La filière œufs au défi de ne plus broyer les poussins mâles en 2022

(AFP)

Le 20 juillet 2021

Le broyage routinier des poussins mâles cessera en 2022, promet désormais le gouvernement français dans le sillage de l’Allemagne, plaçant les professionnels des œufs devant un calendrier « serré » et des surcoûts que les éleveurs refusent d’assumer.

Le ministre de l’Agriculture Julien Denormandie a annoncé dimanche que les cinq couvoirs français spécialisés dans la fourniture de poules pondeuses aux éleveurs devraient, au 1er janvier 2022, avoir installé ou au moins commandé des machines permettant de déterminer le sexe des œufs qu’ils incubent.

Cela permet d’éviter aux mâles d’être éliminés après éclosion, car incapables de pondre les œufs qui finiront dans nos assiettes.

Un décret en ce sens sera publié d’ici à la fin de l’année, a précisé le cabinet du ministre lundi.

« On fait du neuf avec du vieux », remarque auprès de l’AFP Léopoldine Chardonneaux, directrice de l’ONG de défense des animaux d’élevage CIWF France.

Dès 2019, le prédécesseur de M. Denormandie, Didier Guillaume, avait promis que cette pratique serait interdite d’ici fin 2021, dans l’optique d’accélérer la recherche d’options alternatives par les entreprises.

Mais le dossier n’a pas avancé aussi vite qu’espéré, alors qu’environ 50 millions de poussins mâles sont éliminés (par broyage ou gazage) chaque année en France, premier producteur européen d’œufs.

L’Allemagne a elle déjà légiféré et la pratique y sera interdite dès début 2022. C’est dans ce pays qu’ont été récemment mises au point des machines qui déterminent le sexe des futurs poussins dans l’oeuf (ovosexage).

« Clairement, l’Allemagne est moteur et pousse un peu la France », reprend Mme Charbonneaux.

De leur côté, les professionnels français grincent un peu des dents. « On fera tout pour répondre à cet objectif » mais « le calendrier est quand même serré », a déclaré mardi à l’AFP le président de l’interprofession CNPO, Philippe Juven.

Selon cet éleveur de la Drôme, « au moins deux couvoirs auront les capacités de tout ovosexer au premier trimestre 2022 ». « Les petits couvoirs seront peut-être prêts plutôt en fin d’année. »

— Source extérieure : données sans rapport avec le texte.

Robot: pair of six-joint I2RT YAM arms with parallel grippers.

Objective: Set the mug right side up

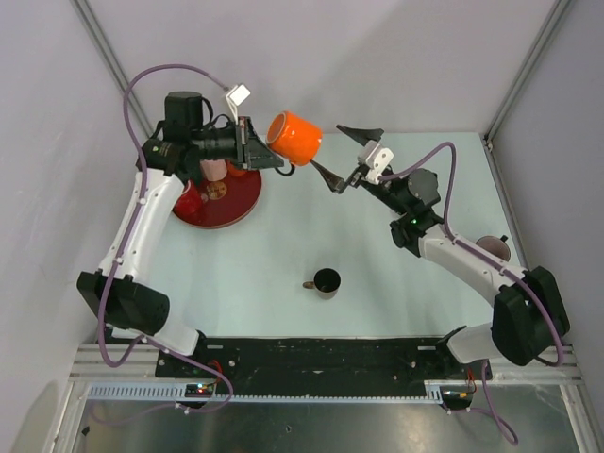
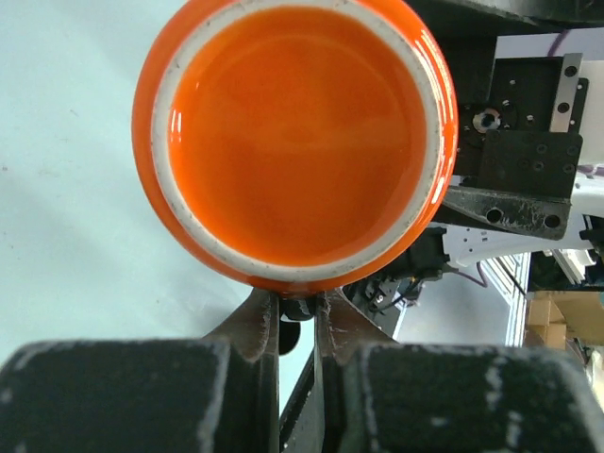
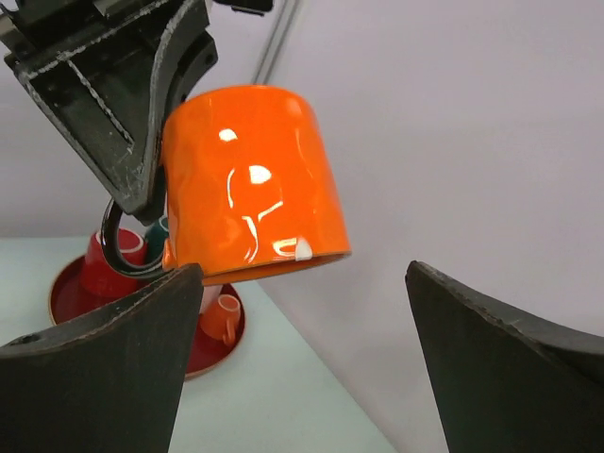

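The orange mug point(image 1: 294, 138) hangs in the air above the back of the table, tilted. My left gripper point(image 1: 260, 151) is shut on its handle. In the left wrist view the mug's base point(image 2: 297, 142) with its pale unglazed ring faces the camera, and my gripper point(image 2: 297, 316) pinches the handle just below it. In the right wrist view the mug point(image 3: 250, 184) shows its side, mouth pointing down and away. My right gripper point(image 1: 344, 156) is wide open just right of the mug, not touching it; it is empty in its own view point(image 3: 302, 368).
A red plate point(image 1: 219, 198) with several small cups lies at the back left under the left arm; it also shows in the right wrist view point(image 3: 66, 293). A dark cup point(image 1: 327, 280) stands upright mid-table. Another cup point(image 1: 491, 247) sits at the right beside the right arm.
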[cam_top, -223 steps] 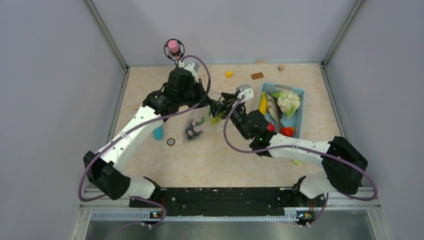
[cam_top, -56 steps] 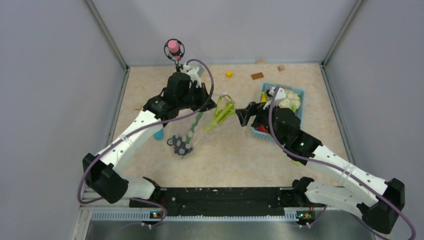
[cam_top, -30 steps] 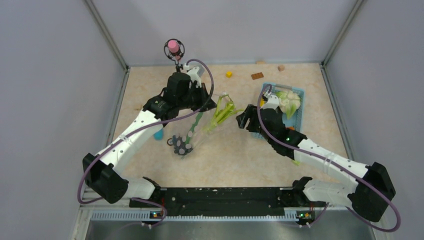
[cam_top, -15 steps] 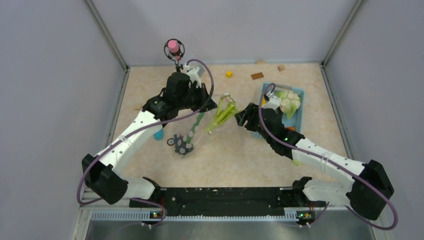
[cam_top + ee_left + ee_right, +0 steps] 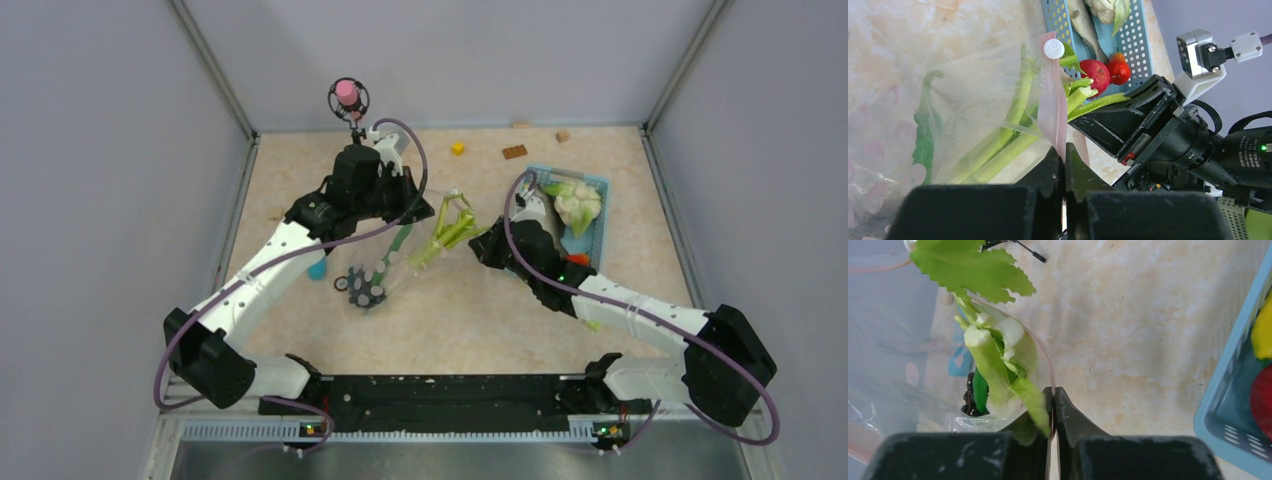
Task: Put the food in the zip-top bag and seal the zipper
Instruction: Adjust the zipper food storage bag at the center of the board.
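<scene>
From the top cam you're seeing the zip-top bag stretching from both hands down to the bench, w/ the dark grape bunch weighing its low end. That view isn't resolving the grips of the left hand or right hand; the wrist cams are. The left wrist cam is showing you the left hand's fingers closed tight on the zipper, a flat pale pink strip w/ a round white slider at its far end, the film beside it clear and crinkly. The right wrist cam is showing the right hand's fingers pressed shut on the thin pink rim curving into them, a stalk tip lying against one finger. The leafy green stalks, pale and ribbed w/ a saw-edged leaf, are sticking out of the bag mouth, lower parts inside. Below them a glossy green pod is sitting in the bag. Only the left wrist cam is catching two red round fruits in the perforated light-blue basket; the right wrist cam is catching the banana. The top cam is giving you the knobbly cauliflower.
</scene>
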Robot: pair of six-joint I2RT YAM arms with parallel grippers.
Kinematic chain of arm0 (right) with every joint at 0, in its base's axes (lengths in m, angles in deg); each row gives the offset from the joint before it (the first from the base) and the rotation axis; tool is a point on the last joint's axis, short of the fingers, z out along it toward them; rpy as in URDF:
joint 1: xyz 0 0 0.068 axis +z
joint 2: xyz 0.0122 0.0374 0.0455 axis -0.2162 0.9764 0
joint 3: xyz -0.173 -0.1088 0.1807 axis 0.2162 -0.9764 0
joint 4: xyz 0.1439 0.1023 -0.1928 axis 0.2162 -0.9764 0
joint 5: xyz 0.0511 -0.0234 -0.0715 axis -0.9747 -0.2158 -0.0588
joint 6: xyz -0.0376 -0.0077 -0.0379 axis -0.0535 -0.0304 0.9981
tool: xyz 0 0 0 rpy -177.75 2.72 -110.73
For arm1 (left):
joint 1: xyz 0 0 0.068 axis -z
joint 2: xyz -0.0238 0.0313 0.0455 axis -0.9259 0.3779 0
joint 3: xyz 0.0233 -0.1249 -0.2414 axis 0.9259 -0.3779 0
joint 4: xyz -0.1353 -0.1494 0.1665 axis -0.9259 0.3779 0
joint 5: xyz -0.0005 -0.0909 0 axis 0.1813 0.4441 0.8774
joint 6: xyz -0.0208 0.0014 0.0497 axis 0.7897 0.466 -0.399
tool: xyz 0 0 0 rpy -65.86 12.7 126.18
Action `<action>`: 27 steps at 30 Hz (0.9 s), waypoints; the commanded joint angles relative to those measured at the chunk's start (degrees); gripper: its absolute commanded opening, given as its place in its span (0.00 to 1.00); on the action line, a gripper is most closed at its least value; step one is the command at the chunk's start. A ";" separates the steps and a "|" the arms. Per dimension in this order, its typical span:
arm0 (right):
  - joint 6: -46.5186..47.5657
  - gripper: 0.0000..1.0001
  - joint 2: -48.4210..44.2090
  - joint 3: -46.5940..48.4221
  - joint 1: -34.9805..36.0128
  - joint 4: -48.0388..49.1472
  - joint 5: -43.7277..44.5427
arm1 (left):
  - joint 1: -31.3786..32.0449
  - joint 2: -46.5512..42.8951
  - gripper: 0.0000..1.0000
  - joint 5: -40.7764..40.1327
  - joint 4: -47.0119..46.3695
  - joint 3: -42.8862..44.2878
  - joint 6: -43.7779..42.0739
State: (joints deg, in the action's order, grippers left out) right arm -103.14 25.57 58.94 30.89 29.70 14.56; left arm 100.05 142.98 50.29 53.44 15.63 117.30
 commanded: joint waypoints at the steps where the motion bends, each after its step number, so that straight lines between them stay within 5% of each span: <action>1: 1.63 0.00 -1.26 -0.19 -0.40 5.88 -3.38 | 0.12 -1.17 0.00 -0.82 -2.48 0.71 0.54; 18: 19.19 0.00 0.81 21.68 -0.39 -5.64 -9.14 | 0.10 3.04 0.00 -6.64 0.75 7.40 -2.21; 27: 27.59 0.00 2.33 32.04 2.25 -17.04 2.10 | -0.07 3.49 0.00 -12.51 2.63 7.91 -2.63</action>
State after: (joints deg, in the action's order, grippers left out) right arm -81.46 29.33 85.94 31.55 14.82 11.72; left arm 100.05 146.61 41.05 55.50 21.14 115.55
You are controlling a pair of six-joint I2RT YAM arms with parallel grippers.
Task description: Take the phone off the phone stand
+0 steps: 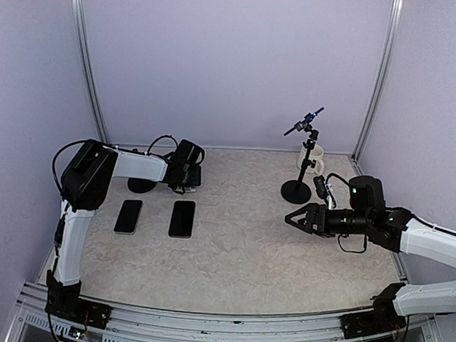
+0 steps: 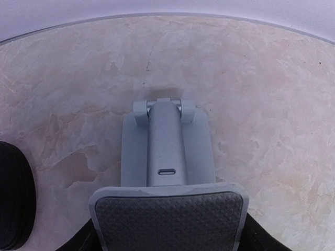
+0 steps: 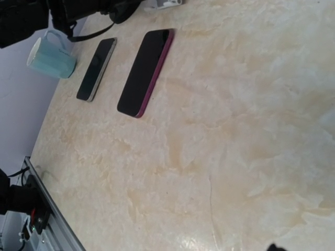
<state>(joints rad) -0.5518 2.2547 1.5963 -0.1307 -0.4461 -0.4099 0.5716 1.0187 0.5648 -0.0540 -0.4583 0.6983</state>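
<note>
The grey phone stand point(image 2: 166, 151) stands at the back left of the table. Its black dimpled cradle plate point(image 2: 167, 219) is bare, with no phone on it. My left gripper point(image 2: 167, 238) is shut on that plate, a black finger against each side; from above the left gripper point(image 1: 184, 177) covers the stand. Two phones lie flat in front of it: a magenta-edged phone point(image 1: 182, 218) point(image 3: 145, 73) and a dark phone point(image 1: 128, 216) point(image 3: 97, 68). My right gripper point(image 1: 295, 218) hovers open at mid right, holding nothing; its fingers barely show in its wrist view.
A black tripod stand with a clamp point(image 1: 299, 182) and a white mug point(image 1: 315, 158) stand at the back right. A black round base point(image 1: 140, 184) point(image 2: 13, 204) sits left of the phone stand. A teal mug point(image 3: 49, 57) is near the table's left edge.
</note>
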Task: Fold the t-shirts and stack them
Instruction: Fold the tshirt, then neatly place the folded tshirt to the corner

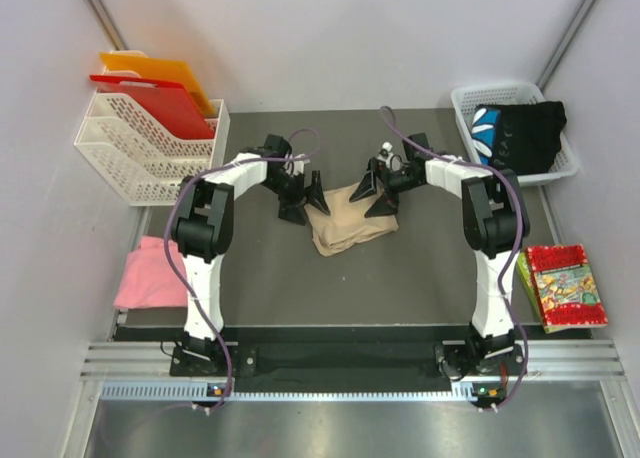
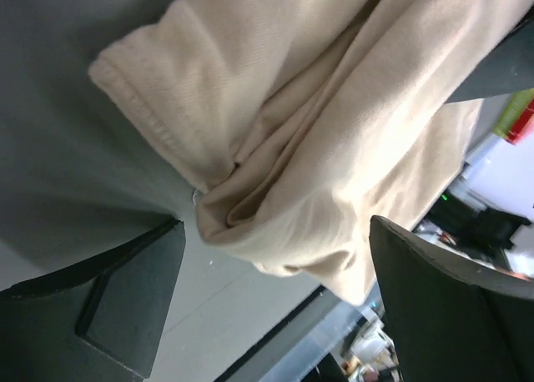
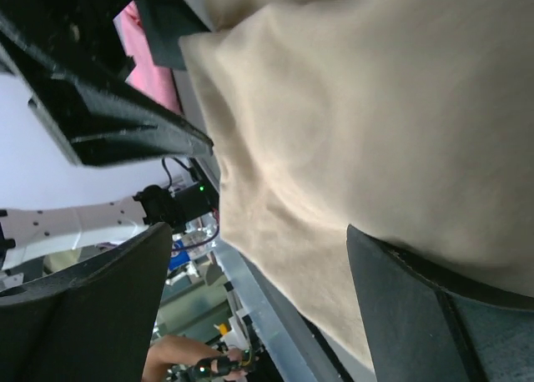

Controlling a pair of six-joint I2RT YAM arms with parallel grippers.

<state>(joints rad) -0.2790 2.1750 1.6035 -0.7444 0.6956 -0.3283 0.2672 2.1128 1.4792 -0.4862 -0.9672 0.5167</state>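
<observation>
The beige t-shirt [image 1: 346, 227] lies bunched and partly folded at the table's middle. It fills the left wrist view [image 2: 334, 123] and the right wrist view [image 3: 375, 123]. My left gripper [image 1: 306, 204] is open at the shirt's left edge, its jaws [image 2: 275, 315] wide apart and holding nothing. My right gripper [image 1: 373, 194] is open at the shirt's upper right, and the cloth lies by its right finger [image 3: 434, 315]. The pink t-shirt [image 1: 150, 273] lies folded at the table's left edge. The black printed t-shirt [image 1: 522, 133] sits in a white basket [image 1: 463, 106].
A white rack [image 1: 140, 153] with red and orange boards stands at the back left. A colourful packet [image 1: 562, 286] lies at the right edge. Both arms reach forward over the dark mat [image 1: 400, 278].
</observation>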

– Technologies disponibles –

Les investissements des couvoirs, qui doivent revoir leurs installations et accueillir les machines, sont chiffrés à 15 millions d’euros. Le gouvernement promet des subventions avec les fonds du plan de relance.

Quant à la prestation d’ovosexage elle-même, elle gonflera le prix des poules, un surcoût annuel estimé à 64 millions d’euros par la profession, soit 4% du chiffre d’affaires de la filière.

M. Juven souhaite la mise en place d’une cotisation prélevée sur chaque œuf vendu pour que ce surcoût ne soit pas à la charge des éleveurs.

C’est aussi une demande expresse de la Confédération française de l’aviculture (CFA).

Cette section du syndicat majoritaire FNSEA juge dans un communiqué que « le ministre balaie d’un revers de main les inquiétudes des éleveurs et les condamne à subir et à financer une nouvelle fois une transition à marche forcée ».

La filière fait valoir qu’elle a déjà massivement investi pour réduire la part des poules élevées en cage (elles sont 36% aujourd’hui contre 63% en 2017).

Pour un élevage de 20.000 poules pondeuses en plein air, le surcoût annuel se situera entre 20.000 et 80.000 euros en fonction de la technologie choisie, calcule la CFA.

Deux technologies sont aujourd’hui disponibles sur le marché français.

La moins chère et la plus tardive détecte le sexe de l’embryon au treizième jour d’incubation (sur 21). Elle ne fonctionne que pour les poules brunes, majoritaires en France (85%). Elle a été développée par la filiale Agri Advanced Technologies (AAT) du groupe allemand Erich Wesjohann.

La seconde, de la société germano-néerlandaise Respeggt (jeu de mots en anglais mêlant « respect » et « œuf »), fonctionne aussi pour les poules au plumage blanc. Elle établit le sexe au neuvième jour. En revanche, elle est généralement considérée comme « invasive » car il s’agit de percer au laser un orifice dans la coquille en vue d’une analyse hormonale.

A chaque fois, les œufs contenant des embryons mâles sont écartés de la production pour être transformés en aliments pour animaux.